▶ **Required action**:
Copy every record verbatim but exclude the pictures.

▶ **Data provided**:

((

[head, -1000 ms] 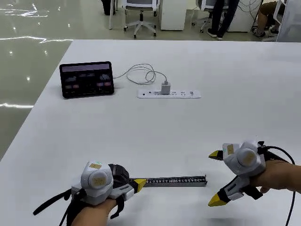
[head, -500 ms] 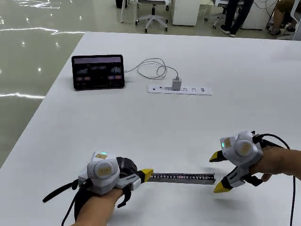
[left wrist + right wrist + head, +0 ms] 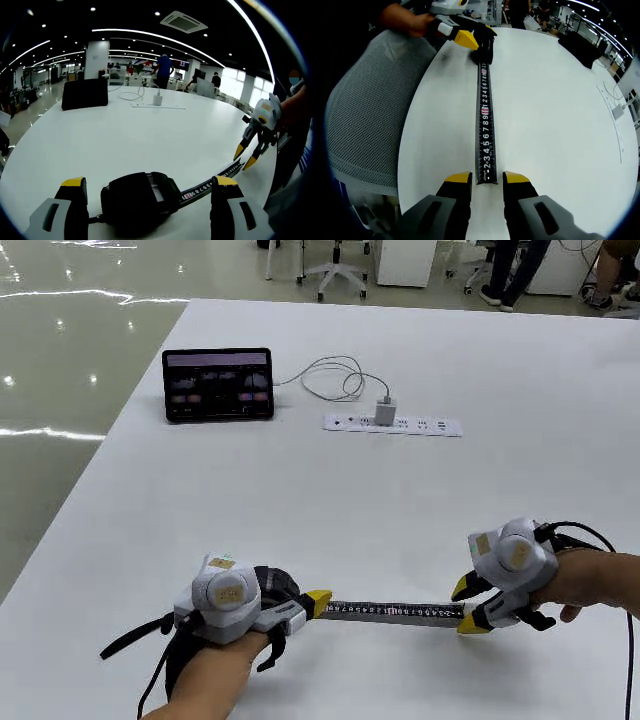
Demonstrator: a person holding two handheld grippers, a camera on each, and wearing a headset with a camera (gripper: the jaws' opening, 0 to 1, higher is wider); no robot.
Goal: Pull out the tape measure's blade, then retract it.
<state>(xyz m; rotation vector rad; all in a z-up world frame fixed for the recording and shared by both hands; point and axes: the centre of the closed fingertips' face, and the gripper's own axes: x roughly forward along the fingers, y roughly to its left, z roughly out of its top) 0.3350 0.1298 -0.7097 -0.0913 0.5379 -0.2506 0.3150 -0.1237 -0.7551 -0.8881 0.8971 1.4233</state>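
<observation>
A wide white counter [image 3: 420, 510] carries everything. Its top is matte and plain, and its left edge gives way to a glossy pale floor [image 3: 60, 360] streaked with reflected light. Toward the far side a dark tablet [image 3: 218, 384] stands propped up, screen toward the person. To its right a white power strip [image 3: 430, 426] lies flat with a charger [image 3: 385, 412] plugged into it, and a white cable [image 3: 335, 375] loops behind and reaches toward the tablet. Beyond the counter's far edge, the base of an office chair [image 3: 335, 272] and people's legs [image 3: 503, 265] stand on the floor. The left gripper view shows a dark ceiling crossed by long light strips [image 3: 150, 35] and dotted with small spots, along with an air vent [image 3: 184, 21] and a white pillar [image 3: 96, 57].

Near the front edge the tape measure [image 3: 275, 585], a black case, sits on the counter between the jaws of the left tool [image 3: 305, 605]. In the left gripper view those jaws stand spread wide, with white surface showing between each jaw and the case. The blade [image 3: 390, 612] lies flat on the counter, drawn out of the case toward the right with its numbers facing up. Its free end lies between the yellow tips of the right tool [image 3: 466, 607]. Those jaws are narrowly parted, and the right gripper view shows a sliver of counter on each side of the blade, so they are not pinching it.
</observation>
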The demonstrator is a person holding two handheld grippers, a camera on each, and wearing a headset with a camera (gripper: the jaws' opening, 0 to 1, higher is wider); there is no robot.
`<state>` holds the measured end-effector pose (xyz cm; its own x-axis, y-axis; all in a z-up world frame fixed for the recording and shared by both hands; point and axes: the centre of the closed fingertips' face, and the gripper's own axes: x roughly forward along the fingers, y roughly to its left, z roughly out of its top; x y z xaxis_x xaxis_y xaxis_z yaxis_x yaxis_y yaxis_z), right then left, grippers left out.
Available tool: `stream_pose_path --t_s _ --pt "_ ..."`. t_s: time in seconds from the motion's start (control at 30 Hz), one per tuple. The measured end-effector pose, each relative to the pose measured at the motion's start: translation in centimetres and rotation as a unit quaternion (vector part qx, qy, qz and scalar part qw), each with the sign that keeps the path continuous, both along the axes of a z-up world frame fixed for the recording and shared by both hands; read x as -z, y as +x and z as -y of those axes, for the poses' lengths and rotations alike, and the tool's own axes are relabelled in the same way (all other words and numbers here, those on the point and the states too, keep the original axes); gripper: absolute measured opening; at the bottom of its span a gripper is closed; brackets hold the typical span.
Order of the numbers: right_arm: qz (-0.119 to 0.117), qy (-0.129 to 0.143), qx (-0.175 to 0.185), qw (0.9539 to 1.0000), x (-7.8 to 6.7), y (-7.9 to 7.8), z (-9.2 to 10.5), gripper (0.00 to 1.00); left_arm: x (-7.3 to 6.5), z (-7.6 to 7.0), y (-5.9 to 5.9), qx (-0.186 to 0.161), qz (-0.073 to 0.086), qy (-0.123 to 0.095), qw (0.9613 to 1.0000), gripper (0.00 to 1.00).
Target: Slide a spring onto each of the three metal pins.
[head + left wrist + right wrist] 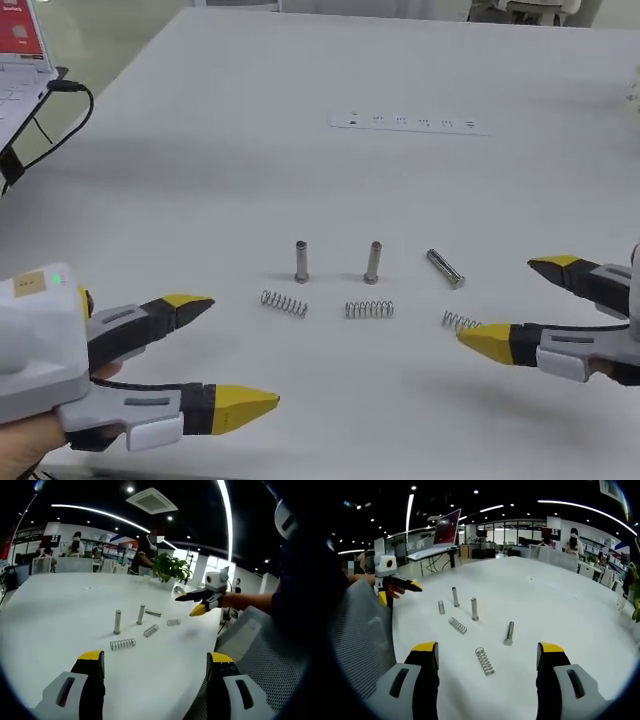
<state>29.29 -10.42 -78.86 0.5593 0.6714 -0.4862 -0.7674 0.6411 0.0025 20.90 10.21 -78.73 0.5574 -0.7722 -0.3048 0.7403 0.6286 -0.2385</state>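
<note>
Left claw (243, 350), apart and empty, sits lower-left of the upright middle pin (372, 262); right claw (495, 300), also apart, hovers right of it beside a spring (460, 321).

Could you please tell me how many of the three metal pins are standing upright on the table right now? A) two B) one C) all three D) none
A: the left pin and middle pin stand upright, while the right pin lies on its side.

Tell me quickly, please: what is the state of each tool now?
Left tool: open, holding nothing.
Right tool: open, holding nothing.
</note>
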Motion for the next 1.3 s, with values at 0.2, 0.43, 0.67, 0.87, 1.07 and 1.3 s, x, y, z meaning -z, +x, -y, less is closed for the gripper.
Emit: stream_pose_path --t_s 0.2,0.43,0.67,0.87,1.07,1.3 --pt "0.002 -0.009 -0.004 0.9999 0.0 1.1 -0.4 0.78 0.0 -0.1 0.0 -0.002 0.000 -0.001 1.0000 0.80" --pt "0.007 -0.017 -0.014 0.9997 -0.4 2.6 -1.2 0.76 0.0 -0.1 0.1 -0.002 0.001 -0.001 1.0000 0.80" --pt "0.010 -0.038 -0.026 0.9989 -0.5 4.2 -1.8 0.74 0.0 -0.1 0.0 -0.002 0.000 0.000 1.0000 0.80" --pt "0.009 -0.049 -0.030 0.9983 -0.4 5.6 -2.3 0.72 0.0 -0.1 0.0 -0.002 -0.001 0.001 1.0000 0.79" --pt "-0.001 -0.062 -0.026 0.9977 0.3 6.6 -2.6 0.68 -0.1 -0.2 0.0 -0.004 0.000 0.000 1.0000 0.79" --pt "-0.019 -0.072 -0.019 0.9970 1.5 7.6 -2.9 0.66 -0.1 -0.2 0.0 -0.004 0.000 0.000 1.0000 0.79"
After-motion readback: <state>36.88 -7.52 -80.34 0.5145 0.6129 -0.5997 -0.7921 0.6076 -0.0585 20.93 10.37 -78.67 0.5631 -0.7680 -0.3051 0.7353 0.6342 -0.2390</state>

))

▶ **Result of this task**:
[head, -1000 ms] 
[head, -500 ms] 
[left wrist + right wrist + head, +0 ms] 
Demonstrator: a person holding two handheld grippers, a camera on each, and wearing a headset with a camera (gripper: the jaws' opening, 0 to 1, higher is wider); no robot.
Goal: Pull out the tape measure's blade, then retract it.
<state>(xyz m; rotation vector rad; all in a z-up world frame fixed for the recording and shared by both hands; point and axes: the centre of the closed fingertips' face, and the gripper's own axes: x roughly forward along the fingers, y roughly to its left, z roughly out of its top) 0.3350 0.1298 -0.7097 -0.0913 0.5379 -0.2506 0.3150 -0.1237 -0.7551 -0.8881 0.8971 1.4233</state>
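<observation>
A wide white counter [image 3: 420, 510] carries everything. Its top is matte and plain, and its left edge gives way to a glossy pale floor [image 3: 60, 360] streaked with reflected light. Toward the far side a dark tablet [image 3: 218, 384] stands propped up, screen toward the person. To its right a white power strip [image 3: 430, 426] lies flat with a charger [image 3: 385, 412] plugged into it, and a white cable [image 3: 335, 375] loops behind and reaches toward the tablet. Beyond the counter's far edge, the base of an office chair [image 3: 335, 272] and people's legs [image 3: 503, 265] stand on the floor. The left gripper view shows a dark ceiling crossed by long light strips [image 3: 150, 35] and dotted with small spots, along with an air vent [image 3: 184, 21] and a white pillar [image 3: 96, 57].

Near the front edge the tape measure [image 3: 275, 585], a black case, sits on the counter between the jaws of the left tool [image 3: 305, 605]. In the left gripper view those jaws stand spread wide, with white surface showing between each jaw and the case. The blade [image 3: 390, 612] lies flat on the counter, drawn out of the case toward the right with its numbers facing up. Its free end lies between the yellow tips of the right tool [image 3: 466, 607]. Those jaws are narrowly parted, and the right gripper view shows a sliver of counter on each side of the blade, so they are not pinching it.
</observation>
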The demonstrator is a person holding two handheld grippers, a camera on each, and wearing a headset with a camera (gripper: the jaws' opening, 0 to 1, higher is wider); there is no robot.
`<state>` holds the measured end-effector pose (xyz cm; its own x-axis, y-axis; all in a z-up world frame fixed for the recording and shared by both hands; point and axes: the centre of the closed fingertips' face, and the gripper's own axes: x roughly forward along the fingers, y roughly to its left, z roughly out of its top; x y z xaxis_x xaxis_y xaxis_z yaxis_x yaxis_y yaxis_z), right then left, grippers left out.
Available tool: `stream_pose_path --t_s _ --pt "_ ..."`. t_s: time in seconds from the motion's start (control at 30 Hz), one per tuple. The measured end-effector pose, each relative to the pose measured at the motion's start: translation in centimetres and rotation as a unit quaternion (vector part qx, qy, qz and scalar part qw), each with the sign that keeps the path continuous, both along the axes of a z-up world frame fixed for the recording and shared by both hands; read x as -z, y as +x and z as -y of those axes, for the poses' lengths and rotations alike, and the tool's own axes are relabelled in the same way (all other words and numbers here, those on the point and the states too, keep the original axes); gripper: absolute measured opening; at the bottom of its span a gripper is closed; brackets hold the typical span.
Order of the numbers: right_arm: qz (-0.119 to 0.117), qy (-0.129 to 0.143), qx (-0.175 to 0.185), qw (0.9539 to 1.0000), x (-7.8 to 6.7), y (-7.9 to 7.8), z (-9.2 to 10.5), gripper (0.00 to 1.00); left_arm: x (-7.3 to 6.5), z (-7.6 to 7.0), y (-5.9 to 5.9), qx (-0.186 to 0.161), qz (-0.073 to 0.086), qy (-0.123 to 0.095), qw (0.9613 to 1.0000), gripper (0.00 to 1.00).
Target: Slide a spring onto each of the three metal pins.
[head + left wrist + right wrist] 
<state>29.29 -10.42 -78.86 0.5593 0.6714 -0.4862 -0.7674 0.6411 0.0025 20.90 10.21 -78.73 0.5574 -0.7722 -0.3048 0.7403 0.6286 -0.2385</state>
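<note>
Left claw (243, 350), apart and empty, sits lower-left of the upright middle pin (372, 262); right claw (495, 300), also apart, hovers right of it beside a spring (460, 321).

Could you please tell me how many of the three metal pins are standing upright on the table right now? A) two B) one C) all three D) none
A: the left pin and middle pin stand upright, while the right pin lies on its side.

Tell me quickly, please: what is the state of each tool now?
Left tool: open, holding nothing.
Right tool: open, holding nothing.
</note>
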Motion for the next 1.3 s, with values at 0.2, 0.43, 0.67, 0.87, 1.07 and 1.3 s, x, y, z meaning -z, +x, -y, less is closed for the gripper.
Emit: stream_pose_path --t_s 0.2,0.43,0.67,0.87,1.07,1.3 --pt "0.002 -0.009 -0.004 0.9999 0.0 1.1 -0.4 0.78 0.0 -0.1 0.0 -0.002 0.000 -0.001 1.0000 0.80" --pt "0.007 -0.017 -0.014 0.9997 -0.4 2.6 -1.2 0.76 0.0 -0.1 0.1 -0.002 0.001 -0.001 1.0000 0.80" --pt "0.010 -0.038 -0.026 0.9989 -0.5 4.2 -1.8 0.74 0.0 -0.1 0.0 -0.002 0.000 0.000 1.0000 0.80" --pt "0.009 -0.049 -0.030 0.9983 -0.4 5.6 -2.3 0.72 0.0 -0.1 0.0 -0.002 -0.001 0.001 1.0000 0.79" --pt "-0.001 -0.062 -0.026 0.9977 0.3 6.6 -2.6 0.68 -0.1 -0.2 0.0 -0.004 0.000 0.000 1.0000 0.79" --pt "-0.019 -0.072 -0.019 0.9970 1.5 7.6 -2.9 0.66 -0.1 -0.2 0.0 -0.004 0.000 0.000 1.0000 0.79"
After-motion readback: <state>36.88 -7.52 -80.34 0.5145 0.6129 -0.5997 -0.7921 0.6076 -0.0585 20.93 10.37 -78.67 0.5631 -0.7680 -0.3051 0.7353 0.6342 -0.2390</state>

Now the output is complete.